Luau Recap: May 2022

(post marked for deletion for privacy reasons)

8 Likes

Would it be possible to add support for the __len metamethod for tables now? I been using the newproxy() for the __len support and it be nice to have that for the tables so I can use both the __iter and __len

3 Likes

Love the improvement to garbage collection! In the past I’ve struggled a lot with maintaining smooth performance, since GC would randomly decide it wanted to do a bunch of work on one frame and cause a nasty stutter.

1 Like

Is there any documentation for this? I’d like to read up on it.

Also, I see there are improvements to garbage collection, any chance we could see an implementation of the __gc metamethod? :eyes::eyes::eyes:

Edit: nvm :frowning:

1 Like

Nice update :+1:

Are you adding a way to narrow types by returning from a type check?

local function t(player: Player)
	local character = player.Character -- Model?
	
	if character == nil then return end
	
    -- Still thinks character could be nil	
	local humanoid = character:WaitForChild("Humanoid") 
end
3 Likes

Yes, we are going to support that.

5 Likes

as a workaround for now, you can add assert(character) right after the if-statement.

1 Like

Hopefully the example in the recap is sufficient (also here Syntax - Luau); if you want a very thorough description you can read the full RFC (https://github.com/Roblox/luau/blob/master/rfcs/generalized-iteration.md)

3 Likes

Yeah we’ve discussed this as a potential next step, as with __iter this is the only metamethod you’d need to fully implement an indexed container.
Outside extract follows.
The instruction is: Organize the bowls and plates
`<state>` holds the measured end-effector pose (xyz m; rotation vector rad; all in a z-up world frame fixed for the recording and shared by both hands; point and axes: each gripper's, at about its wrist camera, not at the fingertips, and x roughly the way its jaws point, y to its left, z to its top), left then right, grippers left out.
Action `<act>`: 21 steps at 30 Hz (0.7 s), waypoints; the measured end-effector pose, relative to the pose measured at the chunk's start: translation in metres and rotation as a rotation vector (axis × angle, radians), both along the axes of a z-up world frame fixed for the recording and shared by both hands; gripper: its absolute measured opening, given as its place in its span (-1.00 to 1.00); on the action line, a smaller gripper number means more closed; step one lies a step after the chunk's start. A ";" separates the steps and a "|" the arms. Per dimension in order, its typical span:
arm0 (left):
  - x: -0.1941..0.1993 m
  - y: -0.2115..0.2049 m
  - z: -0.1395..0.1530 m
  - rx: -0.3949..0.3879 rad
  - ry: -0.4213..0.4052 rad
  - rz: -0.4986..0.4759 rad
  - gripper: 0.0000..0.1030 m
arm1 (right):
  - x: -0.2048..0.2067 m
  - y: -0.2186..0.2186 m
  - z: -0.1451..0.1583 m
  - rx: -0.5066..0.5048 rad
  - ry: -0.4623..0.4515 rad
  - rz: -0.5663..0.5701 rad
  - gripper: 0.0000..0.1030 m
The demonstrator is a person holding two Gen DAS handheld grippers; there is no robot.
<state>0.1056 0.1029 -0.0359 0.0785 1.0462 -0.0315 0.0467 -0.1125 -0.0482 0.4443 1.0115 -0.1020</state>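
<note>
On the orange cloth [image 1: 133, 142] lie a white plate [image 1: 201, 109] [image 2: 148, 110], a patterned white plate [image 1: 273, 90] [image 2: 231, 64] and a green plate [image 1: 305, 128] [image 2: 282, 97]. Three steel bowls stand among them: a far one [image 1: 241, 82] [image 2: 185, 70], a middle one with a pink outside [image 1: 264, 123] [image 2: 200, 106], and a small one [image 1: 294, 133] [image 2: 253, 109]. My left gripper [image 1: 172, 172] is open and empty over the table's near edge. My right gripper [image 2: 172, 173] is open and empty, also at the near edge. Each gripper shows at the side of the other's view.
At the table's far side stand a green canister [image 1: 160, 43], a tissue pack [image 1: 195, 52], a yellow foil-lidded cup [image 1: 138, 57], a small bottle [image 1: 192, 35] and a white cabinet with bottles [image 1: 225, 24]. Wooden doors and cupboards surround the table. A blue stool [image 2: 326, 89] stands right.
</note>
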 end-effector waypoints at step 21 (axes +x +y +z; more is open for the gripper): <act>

We’d need to be careful wrt potential performance impact, but we plan to look into this at least.

6 Likes

:thinking: yeah not a bad idea, although a bit ugly

I recall something about constant-type type-checking (e.g. strings, numbers, booleans, etc):

type constantStringABC = "ABC" -- Type matching only the string "ABC"

Is this still a planned feature? I find a lot of times I want to use this, particularly for enum-like types, like tables containing different parameters based on a particular key’s value which could be a set of constants.

(Type enums would actually be cool but that’s a different topic)

I really don’t like “generalized iteration”. I’m going to continue using pairs and ipairs explicitly. Please don’t ever deprecate them.

I think that’s called singleton types and IIRC that’s already live?

5 Likes

Indeed it is, I’m surprised I missed this.

I like this quite a lot, but I agree with you otherwise.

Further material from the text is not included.